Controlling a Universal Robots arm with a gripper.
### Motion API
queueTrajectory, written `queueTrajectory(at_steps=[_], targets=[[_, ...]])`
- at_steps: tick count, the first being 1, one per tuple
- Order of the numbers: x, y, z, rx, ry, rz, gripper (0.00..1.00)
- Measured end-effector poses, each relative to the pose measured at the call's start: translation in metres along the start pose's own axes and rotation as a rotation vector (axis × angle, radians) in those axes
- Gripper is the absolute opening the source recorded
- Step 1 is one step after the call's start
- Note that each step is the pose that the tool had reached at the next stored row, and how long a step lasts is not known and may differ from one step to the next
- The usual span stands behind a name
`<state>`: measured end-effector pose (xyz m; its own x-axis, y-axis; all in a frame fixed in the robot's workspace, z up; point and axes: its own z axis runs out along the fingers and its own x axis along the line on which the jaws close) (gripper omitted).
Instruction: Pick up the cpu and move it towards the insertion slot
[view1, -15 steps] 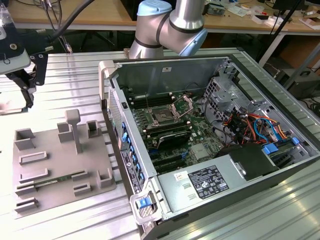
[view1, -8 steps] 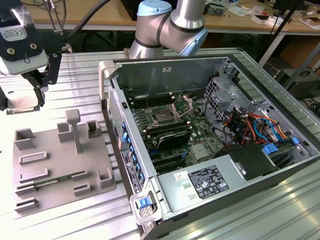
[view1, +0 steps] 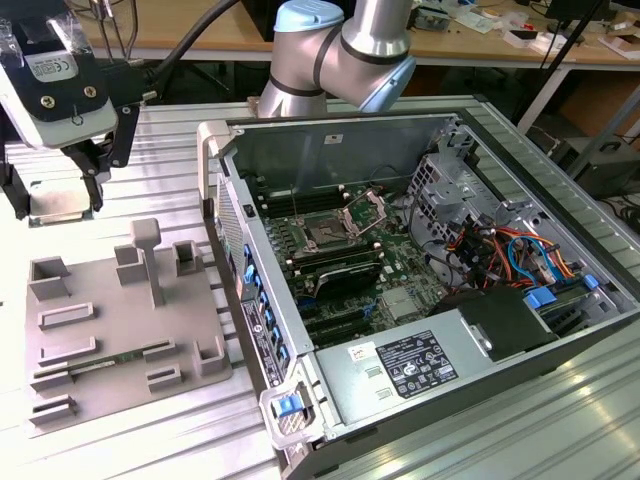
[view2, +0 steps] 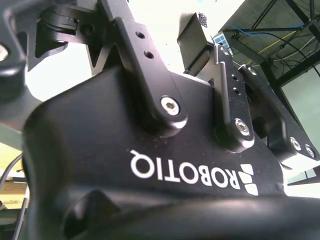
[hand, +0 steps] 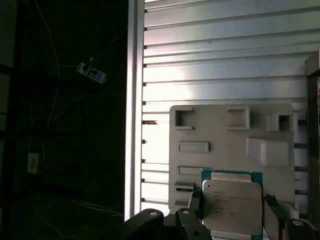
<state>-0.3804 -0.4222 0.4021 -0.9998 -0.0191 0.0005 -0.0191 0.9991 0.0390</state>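
Closest to the lens in the first wrist view, the cpu (hand: 232, 202) shows its silvery metal top and a thin green rim. It is pinched between the two dark fingers (hand: 196, 204) of the gripper (hand: 233, 212), which press against its opposite edges. Beyond it in that view lies the grey plastic tray (hand: 225, 132) with its raised blocks and recesses, resting on the slatted aluminium tabletop (hand: 210, 55). In the second wrist view the black linkage bars (view2: 147, 65) of the gripper body rise against a bright background. In the exterior view the gripper hangs at the far left, holding the chip lifted clear of the tabletop, near the tray's far edge. The insertion slot (view1: 328, 236) sits inside the open computer case (view1: 250, 290) toward the exterior view's right. It is a square socket with a dark centre, its silver bracket (view1: 366, 212) hinged up beside it, green circuit board (view1: 400, 270) around it and long black memory slots (view1: 340, 275) near it. Cpu and slot are well apart, with the case's side wall between them. The silver and pale blue robot arm (view1: 340, 45) arches behind the case.
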Motion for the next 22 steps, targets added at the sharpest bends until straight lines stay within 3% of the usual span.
queueTrajectory(at_steps=[22], targets=[[-0.0127, -0.0002, 0.0, -0.0001, -0.0001, 0.0, 0.55]])
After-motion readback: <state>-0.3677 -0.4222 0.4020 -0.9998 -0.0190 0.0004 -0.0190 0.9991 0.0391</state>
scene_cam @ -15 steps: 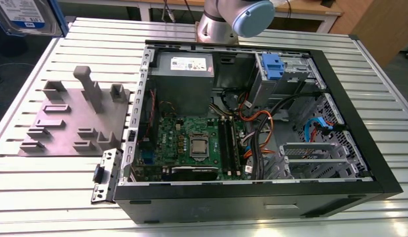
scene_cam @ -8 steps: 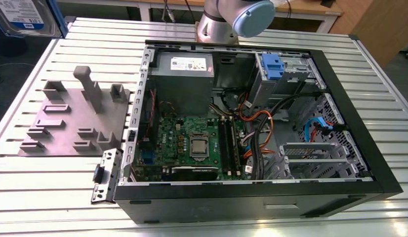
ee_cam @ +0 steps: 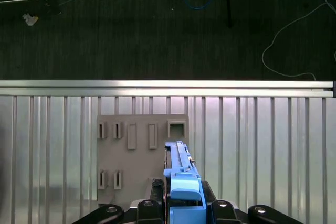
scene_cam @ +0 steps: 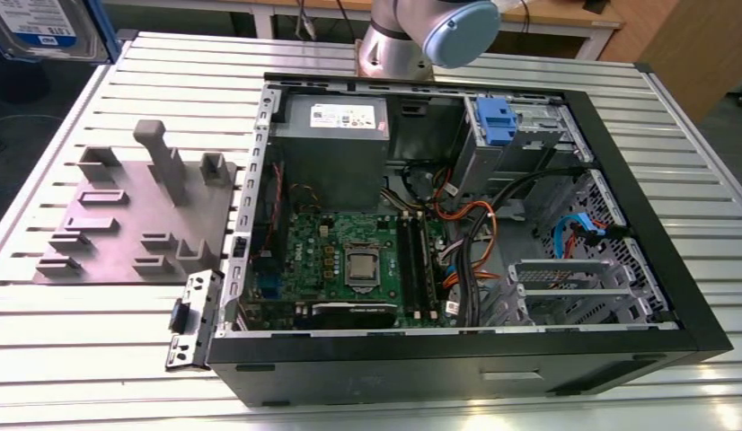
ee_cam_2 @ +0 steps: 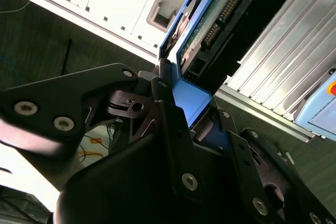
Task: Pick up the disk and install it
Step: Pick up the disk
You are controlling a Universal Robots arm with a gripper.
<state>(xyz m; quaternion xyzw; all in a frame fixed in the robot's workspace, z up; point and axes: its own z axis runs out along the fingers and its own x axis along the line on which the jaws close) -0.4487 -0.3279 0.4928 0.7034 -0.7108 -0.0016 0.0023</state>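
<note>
The disk (scene_cam: 41, 27) shows at the top of the exterior view's left, a silver drive with a white-and-blue label in a blue bracket, lifted off the table. In the first wrist view the disk (ee_cam: 180, 163) stands edge-on between the black fingers of my gripper (ee_cam: 184, 205), above the grey fixture plate (ee_cam: 136, 156). The second wrist view shows the gripper (ee_cam_2: 181, 103) shut on the blue bracket, with the disk (ee_cam_2: 220, 19) and its connector edge pointing away from the fingers.
An open computer case (scene_cam: 467, 224) lies on the slatted aluminium table (scene_cam: 83, 359), with its motherboard, cables and a drive bay bearing a blue tab (scene_cam: 497, 121). The grey fixture plate (scene_cam: 131, 215) lies beside the case, on the exterior view's left. The arm's base (scene_cam: 425, 36) stands behind the case.
</note>
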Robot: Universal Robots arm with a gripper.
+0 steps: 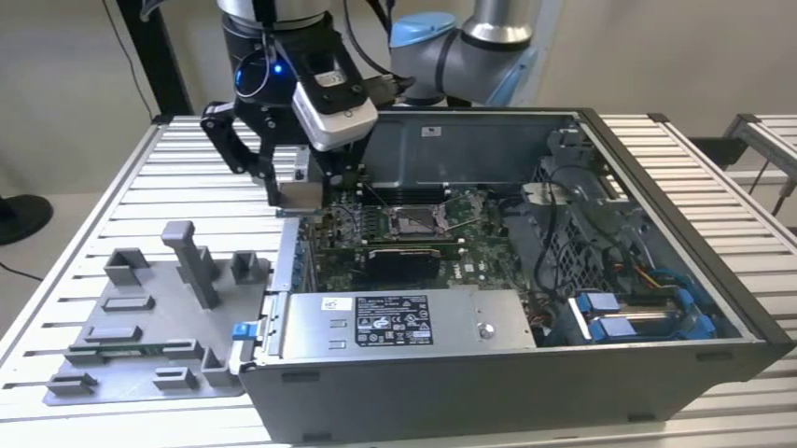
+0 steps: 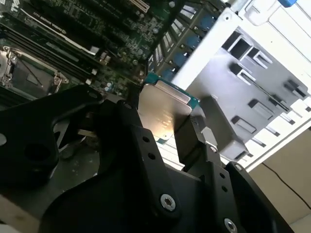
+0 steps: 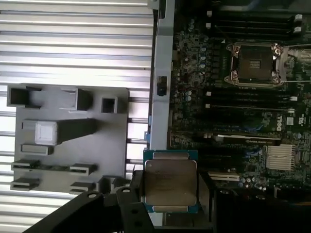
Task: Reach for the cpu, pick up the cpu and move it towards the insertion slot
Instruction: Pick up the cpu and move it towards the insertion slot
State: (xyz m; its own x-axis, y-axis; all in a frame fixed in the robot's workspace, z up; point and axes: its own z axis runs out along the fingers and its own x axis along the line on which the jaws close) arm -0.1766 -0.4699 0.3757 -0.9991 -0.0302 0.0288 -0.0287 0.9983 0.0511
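Note:
The cpu (image 3: 170, 180), a small square chip with a pale silver face and a green rim, sits between my black fingers (image 3: 132, 190); my gripper (image 3: 170, 191) is shut on it. In the exterior view my gripper (image 1: 301, 198) hangs with the cpu (image 1: 302, 194) over the open computer case's wall on the exterior view's left, above the motherboard's edge. The insertion slot (image 1: 415, 221), a silver-framed socket with a dark centre, lies in the middle of the green board, apart from the chip. The second wrist view shows the cpu (image 2: 163, 114) and the insertion slot (image 2: 29, 73) too.
The open computer case (image 1: 673, 187) rests on a slatted metal table (image 1: 100, 187). A grey fixture plate (image 1: 137, 317) with raised blocks lies on the exterior view's left. A power supply box (image 1: 398, 322) and blue-tabbed drive bays (image 1: 636, 317) fill the case's near side.

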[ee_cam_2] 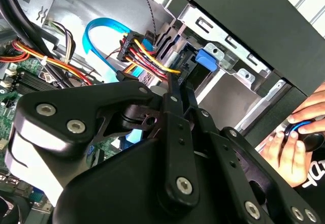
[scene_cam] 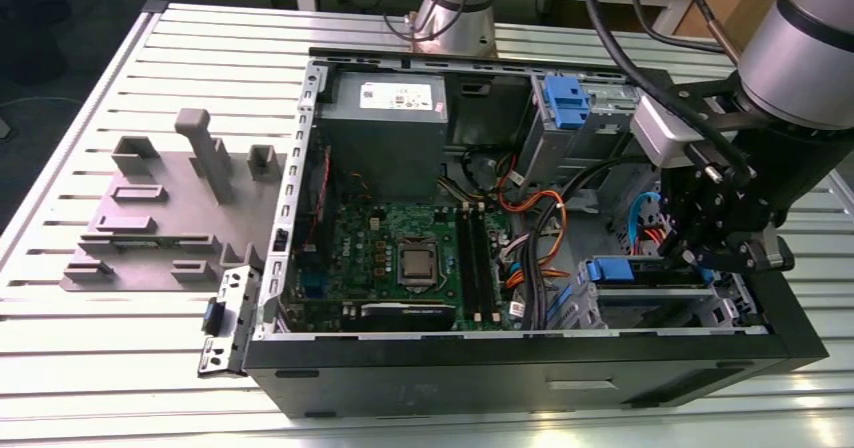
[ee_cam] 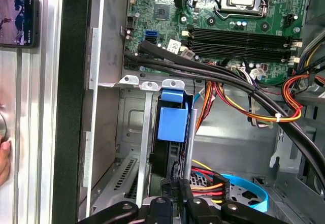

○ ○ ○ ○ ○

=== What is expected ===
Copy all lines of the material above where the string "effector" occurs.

=== Expected answer ===
- Measured end-effector poses, each relative to the pose measured at the call's start: translation in metres along the start pose's own axes and rotation as a rotation vector (axis × angle, radians) in those axes
`<state>`: measured end-effector pose (xyz m; its own x-axis, y-axis; all in a frame fixed in the robot's workspace, z up; point and axes: its own z axis runs out along the fingers and its own x axis along the line on which the jaws close) (gripper omitted).

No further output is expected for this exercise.